Abstract Innovation, Virtual Ideas, and Artificial Legal Thought


Questioning Artificial Intelligence in Law: Is it a good idea to replace legal thought with artificial legal thought? Even assuming, arguendo, that doing so would enable more consistent and efficient application of the law as it stands, I’m skeptical.

Our current legal system could in fact be seen as quite inefficient. For example, we have hundreds of judges across the country, applying the law in (ideally) more or less the same way. There is redundancy here, but there may be real value in the redundancy, in that the system we have now fosters a large community of people with a strong incentive to pay attention to the law. Cf. John M. Golden, Redundancy: When Law Repeats Itself, 94 Tex. L. Rev. 629, 629 (2016) (“The pervasiveness of legal redundancy has at least one straightforward explanation. Redundancy has much to offer.”).

In our current system, even those outside of this community have some incentive to think about the law. Ordinary people, acting through judges and lawyers as intermediaries, can potentially change the law through argument. It is not easy, but it does happen. Litigation may drag out for years, through multiple appeals, involving intense adversarial argumentation and serious consideration from multiple layers of judges, (not to mention their law clerks). But this seemingly inefficient process allows for human deliberative thought, which may be exactly what we need when considering whether to alter the law. A decision is then rendered explaining the outcome, again connecting law with the public.

Now imagine a future where much of this has been replaced by some sort of centralized Artificial Intelligence system.
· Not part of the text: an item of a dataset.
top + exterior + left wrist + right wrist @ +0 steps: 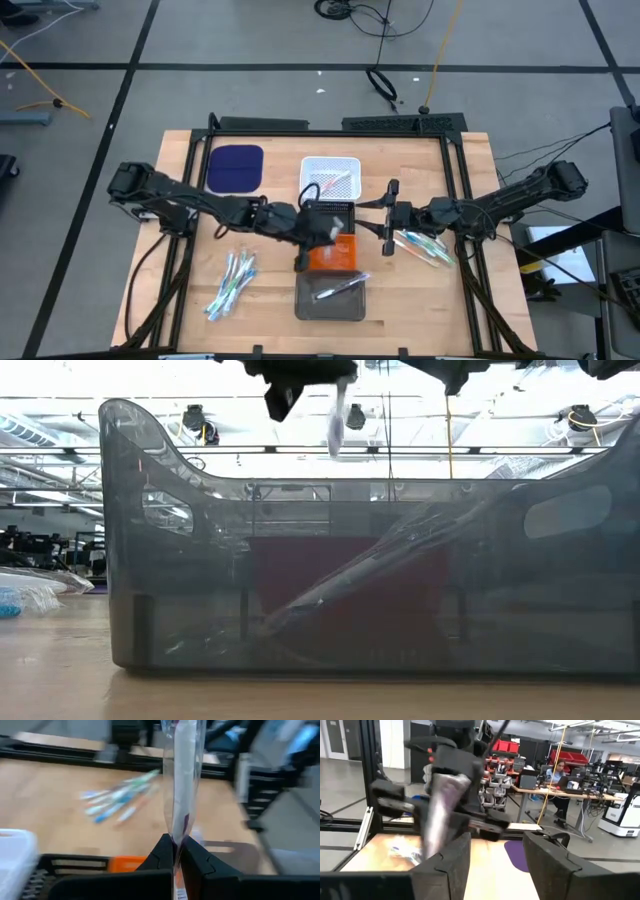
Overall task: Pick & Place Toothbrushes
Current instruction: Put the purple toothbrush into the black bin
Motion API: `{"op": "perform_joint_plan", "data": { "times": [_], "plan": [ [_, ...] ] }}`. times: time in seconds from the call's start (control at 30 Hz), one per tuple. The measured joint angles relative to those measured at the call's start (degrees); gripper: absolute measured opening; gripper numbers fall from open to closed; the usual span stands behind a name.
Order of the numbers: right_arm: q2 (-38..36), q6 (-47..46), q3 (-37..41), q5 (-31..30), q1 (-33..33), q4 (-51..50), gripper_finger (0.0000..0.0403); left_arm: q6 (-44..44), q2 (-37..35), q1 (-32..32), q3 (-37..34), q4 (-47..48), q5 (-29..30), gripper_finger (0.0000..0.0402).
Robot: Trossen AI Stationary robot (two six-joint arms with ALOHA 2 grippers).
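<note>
My left gripper (177, 849) is shut on a toothbrush in a clear wrapper (184, 780), held in the air over the black tray (328, 212) and orange tray (335, 258). My right gripper (496, 845) stands open just to its right (390, 215), facing it. The wrapped toothbrush (442, 810) shows just beyond its fingers. Loose toothbrushes lie in a pile at the near left (232, 282) and another at the right (425, 247). One toothbrush (380, 560) leans inside the grey tray (331, 297). My left gripper pinches the wrapped toothbrush near one end (178, 832) between its two fingers. The rest of the toothbrush reaches out past the fingertips. It is lifted clear of the trays and the table, and its free end (338, 415) shows high up in the low view.
A white tray (331, 175) with something pink in it stands at the far middle, with a dark blue pad (235, 168) to its left. The four trays form a row from far to near. A black frame (340, 125) borders the table. A person (560, 775) sits at a desk in the room behind.
</note>
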State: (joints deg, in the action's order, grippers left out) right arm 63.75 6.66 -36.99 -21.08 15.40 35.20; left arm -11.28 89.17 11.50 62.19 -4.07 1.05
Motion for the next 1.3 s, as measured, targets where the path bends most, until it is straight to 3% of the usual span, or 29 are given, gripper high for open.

Citizens wear a communications device that instructs them “exactly how to comply” with the law in any given situation, such that all they have to do is “obey simple directives.” See Anthony J. Casey & Anthony Niblett, The Death of Rules and Standards, 92 Ind. L. J. 1401, 1404, 1435 (2017). When the only rule that the citizen needs to know is: obey the machine, the law becomes a pure assertion of authority. This future implies at least a “reduced role for judges,” id. at 1405, and thus seemingly for lawyers as well. Society becomes free of any need to think about the law, when the law machines do our thinking for us.

Such a future would probably be more efficient, but that doesn’t ipso facto make it more desirable. Cf. Oil States Energy Servs., LLC v. Greene’s Energy Grp., LLC, 138 S. Ct. 1365, 1380 (2018) (Gorsuch, J., dissenting) (“A judicial hearing before a property interest is stripped away . . . can slow things down. But economy supplies no license for ignoring these – often vitally inefficient – protections”) (emphasis added). Once we have lost the incentive to pay attention to and question the law, we have likely lost the sense that the law is something we as a society create to govern ourselves. We would also seem to have lost, to a large degree, the possibility of effecting change in the law through reasoned, deliberative, public argumentation. And in such a future, if and when the law does change – considered and deliberate legal change being a being an important feature of our current legal system – it’s not at all clear who would do the changing, for what purpose, or who would notice.

As I discuss in my recent article, Abstract Innovation, Virtual Ideas, and Artificial Legal Thought, in the Journal of Business & Technology Law, before we blindly rush head first into a future of automated law, it is at least worth thinking about these potential issues now, while we have the capability and some incentive to do so.